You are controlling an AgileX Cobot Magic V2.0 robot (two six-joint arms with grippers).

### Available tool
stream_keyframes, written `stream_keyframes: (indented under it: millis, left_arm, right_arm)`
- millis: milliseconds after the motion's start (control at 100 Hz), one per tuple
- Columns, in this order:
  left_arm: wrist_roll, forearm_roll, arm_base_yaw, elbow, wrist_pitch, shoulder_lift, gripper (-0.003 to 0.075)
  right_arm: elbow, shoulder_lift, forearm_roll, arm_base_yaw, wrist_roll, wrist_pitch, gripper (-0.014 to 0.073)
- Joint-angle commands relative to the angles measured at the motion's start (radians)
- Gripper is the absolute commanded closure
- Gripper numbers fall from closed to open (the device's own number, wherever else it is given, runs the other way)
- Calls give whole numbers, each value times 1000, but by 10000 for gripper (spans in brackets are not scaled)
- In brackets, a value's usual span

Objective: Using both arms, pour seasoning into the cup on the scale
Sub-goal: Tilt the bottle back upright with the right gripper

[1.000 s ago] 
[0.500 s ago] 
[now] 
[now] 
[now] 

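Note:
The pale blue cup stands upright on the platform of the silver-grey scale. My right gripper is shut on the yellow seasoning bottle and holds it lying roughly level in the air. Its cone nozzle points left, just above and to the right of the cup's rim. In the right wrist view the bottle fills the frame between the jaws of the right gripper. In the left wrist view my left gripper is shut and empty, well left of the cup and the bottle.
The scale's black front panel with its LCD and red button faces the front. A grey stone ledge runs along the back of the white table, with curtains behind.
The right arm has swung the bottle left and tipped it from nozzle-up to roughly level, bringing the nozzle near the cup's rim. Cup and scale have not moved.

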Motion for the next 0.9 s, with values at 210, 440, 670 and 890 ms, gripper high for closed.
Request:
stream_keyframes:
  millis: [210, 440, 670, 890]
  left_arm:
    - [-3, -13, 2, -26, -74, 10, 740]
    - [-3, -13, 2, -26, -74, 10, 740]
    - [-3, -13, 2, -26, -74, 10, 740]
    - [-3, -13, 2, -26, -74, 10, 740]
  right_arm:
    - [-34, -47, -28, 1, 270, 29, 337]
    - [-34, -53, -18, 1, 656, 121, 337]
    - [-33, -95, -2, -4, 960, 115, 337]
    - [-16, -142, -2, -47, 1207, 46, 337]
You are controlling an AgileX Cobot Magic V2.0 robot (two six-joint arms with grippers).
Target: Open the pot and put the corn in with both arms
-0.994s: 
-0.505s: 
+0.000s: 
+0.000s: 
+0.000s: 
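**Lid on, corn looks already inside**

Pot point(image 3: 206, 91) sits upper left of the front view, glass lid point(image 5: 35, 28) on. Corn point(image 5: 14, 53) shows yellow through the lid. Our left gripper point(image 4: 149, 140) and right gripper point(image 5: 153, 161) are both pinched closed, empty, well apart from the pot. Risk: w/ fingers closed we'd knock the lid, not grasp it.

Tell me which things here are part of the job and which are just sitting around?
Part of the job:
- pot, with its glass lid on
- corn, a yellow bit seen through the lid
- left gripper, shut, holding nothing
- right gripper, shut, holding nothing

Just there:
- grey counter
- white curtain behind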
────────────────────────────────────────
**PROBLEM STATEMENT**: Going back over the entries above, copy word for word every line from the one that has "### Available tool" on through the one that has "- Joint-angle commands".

**RESPONSE TO THE TASK**:
### Available tool
stream_keyframes, written `stream_keyframes: (indented under it: millis, left_arm, right_arm)`
- millis: milliseconds after the motion's start (control at 100 Hz), one per tuple
- Columns, in this order:
  left_arm: wrist_roll, forearm_roll, arm_base_yaw, elbow, wrist_pitch, shoulder_lift, gripper (-0.003 to 0.075)
  right_arm: elbow, shoulder_lift, forearm_roll, arm_base_yaw, wrist_roll, wrist_pitch, gripper (-0.014 to 0.073)
- Joint-angle commands relative to the angles measured at the motion's start (radians)

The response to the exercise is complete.